Simon Häfliger, bei wem kommt das Molekulare Tumorboard in Frage?
Simon Häfliger: Bei Patientinnen und Patienten, die entweder einen komplexen molekularpathologischen Befund erhalten haben oder für die eine molekular-pathologische Diagnostik erfolgversprechend ist. Beispielsweise können das Patienten sein, für die es keine Standardtherapie gibt oder deren Tumor auf eine Therapie nach medizinischen Leitlinien nicht anspricht.
Basierend auf den gefundenen genetischen Alterationen geben wir, falls möglich, eine evidenzbasierte Therapieempfehlung ab. Diese Therapien sind manchmal für die untersuchte Tumorentität nicht zugelassen. Deshalb empfehlen wir wenn immer möglich die Teilnahme an einer klinischen Studie. Falls es keine gibt, kann die Empfehlung des MTB auch ein Argument gegenüber der Krankenkasse und dem Medikamentenhersteller sein, um einen Therapieversuch zu bewilligen.
Welche Tumoren diskutieren Sie?
Alle soliden Tumorarten kommen für eine MTB-Diskussion in Frage. Die betroffenen Patientinnen und Patienten befinden sich meist in einem fortgeschrittenem, nicht-kurativ behandelbarem Krankheitsstadium. Hämato-onkologische Erkrankungen werden direkt in den organspezifischen Tumorboards besprochen.

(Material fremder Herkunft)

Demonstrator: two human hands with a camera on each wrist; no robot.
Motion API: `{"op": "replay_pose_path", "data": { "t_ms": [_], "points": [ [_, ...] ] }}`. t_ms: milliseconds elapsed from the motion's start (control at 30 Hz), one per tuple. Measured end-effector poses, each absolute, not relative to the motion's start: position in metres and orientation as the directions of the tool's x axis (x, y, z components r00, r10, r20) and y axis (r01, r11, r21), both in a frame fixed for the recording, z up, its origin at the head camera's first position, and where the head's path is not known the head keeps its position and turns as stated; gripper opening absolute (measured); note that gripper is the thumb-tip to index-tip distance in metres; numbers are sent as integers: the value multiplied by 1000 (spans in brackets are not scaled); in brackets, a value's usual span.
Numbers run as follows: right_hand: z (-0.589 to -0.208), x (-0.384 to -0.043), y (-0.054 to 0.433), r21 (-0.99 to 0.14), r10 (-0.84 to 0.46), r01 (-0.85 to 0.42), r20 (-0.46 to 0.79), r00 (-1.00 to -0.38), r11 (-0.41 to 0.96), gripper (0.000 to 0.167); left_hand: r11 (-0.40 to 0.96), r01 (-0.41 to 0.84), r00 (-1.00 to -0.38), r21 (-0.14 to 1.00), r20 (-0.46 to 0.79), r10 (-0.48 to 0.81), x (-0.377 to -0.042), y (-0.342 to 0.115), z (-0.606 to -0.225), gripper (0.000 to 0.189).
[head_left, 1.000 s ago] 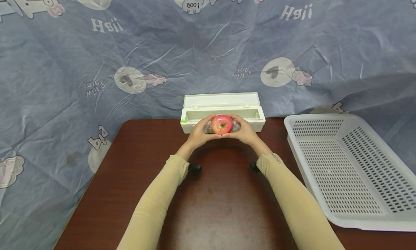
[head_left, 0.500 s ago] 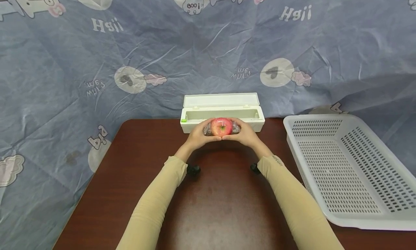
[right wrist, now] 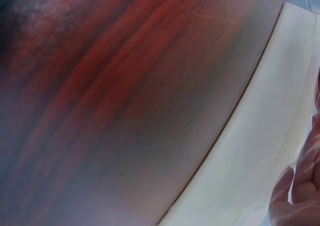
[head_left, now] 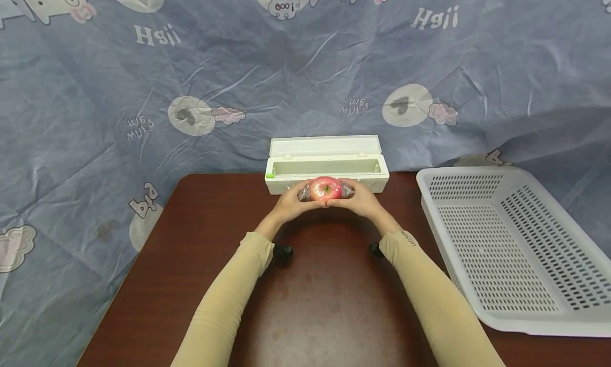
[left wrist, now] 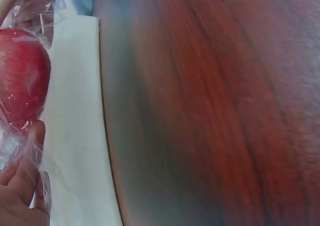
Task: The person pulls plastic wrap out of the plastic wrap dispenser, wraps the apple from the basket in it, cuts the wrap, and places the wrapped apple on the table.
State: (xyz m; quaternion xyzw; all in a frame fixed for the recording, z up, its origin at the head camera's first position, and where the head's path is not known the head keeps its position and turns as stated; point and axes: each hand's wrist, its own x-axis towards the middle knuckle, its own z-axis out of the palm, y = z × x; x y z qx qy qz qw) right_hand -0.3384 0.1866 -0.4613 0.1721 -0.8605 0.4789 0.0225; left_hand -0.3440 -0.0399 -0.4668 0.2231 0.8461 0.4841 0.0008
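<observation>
A red apple [head_left: 326, 190] in clear plastic wrap is held between both hands, just in front of a long white box. The left hand [head_left: 292, 201] grips the gathered wrap [head_left: 304, 192] on the apple's left side. On the other side, the right hand [head_left: 361, 200] grips the bunched film on the right. Both thumbs meet below the apple, close to the stem side facing the camera. In the left wrist view the apple [left wrist: 22, 78] shows glossy under the film, with fingers [left wrist: 35, 141] against the crinkled wrap. Only some fingers [right wrist: 305, 181] show in the right wrist view.
The white box [head_left: 329, 168], its lid [head_left: 324, 145] raised, stands at the back edge of the brown table [head_left: 305, 303]. A white perforated basket [head_left: 431, 197] sits on the right. A patterned grey-blue cloth [head_left: 286, 80] hangs behind.
Both hands have lowered slightly toward the person with the apple between them. Bits of clear film now show above the fingers. The box and basket stay put.
</observation>
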Motion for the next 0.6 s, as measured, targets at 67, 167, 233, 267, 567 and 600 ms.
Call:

Am MTB diskutieren wir nicht nur molekulare Alterationen, sondern nehmen auch Rücksicht auf die jeweilige Patientensituation wie Allgemeinzustand oder Komorbiditäten. Es ist es daher gewünscht, dass der betreuende Arzt die Patientin oder den Patienten am Tumorboard vorstellt und in die Diskussion miteinbezogen wird. Die Diskussion und die Empfehlungen werden in einem Bericht festgehalten und sind für nachbetreuende Ärzte im Klinikinformationssystem einsehbar.
Was analysieren Sie?
Die Analysen des Tumorgewebes werden durch die Molekularpathologen des Clinical Genomics Lab (CGL) durchgeführt. Ziel ist es, prädiktive Marker für eine anschliessende medikamentöse Behandlung zu finden. Die am häufigsten verwendete Methode ist ein targeted Next-Generation-Sequencing (NGS) von DNA und RNA. Je nach Fragestellung werden auch zusätzliche molekular-pathologische Methoden angewendet.
Welches Gewebematerial wird dazu verwendet?
DNA und RNA werden für die NGS-Analyse aus formalin-fixiertem Tumormaterial gewonnen. Zunehmend können wir auch Mutationen in zirkulierender Tumor-DNA (ctDNA aus Plasma) detektieren.
Die Diskussion wird hauptsächlich von medizinischen Onkologen und Molekularpathologen geführt. Anwesend sind auch Vertreterinnen der genetischen Beratung. Grundsätzlich ist das molekulare Tumorboard für alle Fachgebiete offen. Auf nationaler Ebene führen wir einmal pro Monat ein Swiss Molecular Tumor Board durch, welches zurzeit (noch) vor allem einen edukativen Charakter hat und die Interaktion von Klinikern, Molekularpathologen und Forschenden fördern soll.
Welche zielgerichteten Behandlungsmöglichkeiten können folgen?
Die Möglichkeiten der zielgerichteten Therapien sind in stetem Wandel. Kontinuierlich werden neue Wirkstoffe zugelassen. Als universitäres Zentrum beteiligen wir uns an der Entwicklung von neuen Behandlungsansätzen im Rahmen von klinischen Studien. Wir haben unser Studienportfolio für zielgerichtete Therapien in den letzten Jahren kontinuierlich ausgebaut und partizipieren auch in ganz frühen Stadien der Wirkstofftestung wie Phase I Studien, inklusive first-in-human Versuchen.
Ist das Molekulare Tumorboard Ausdruck von Personalisierter Krebsmedizin?
Ja. Es hilft dem behandelnden Arzt, eine Therapie zu identifizieren, welche auf die molekular-genetische Veränderung des Tumors seiner Patientin oder seines Patienten zugeschnitten ist.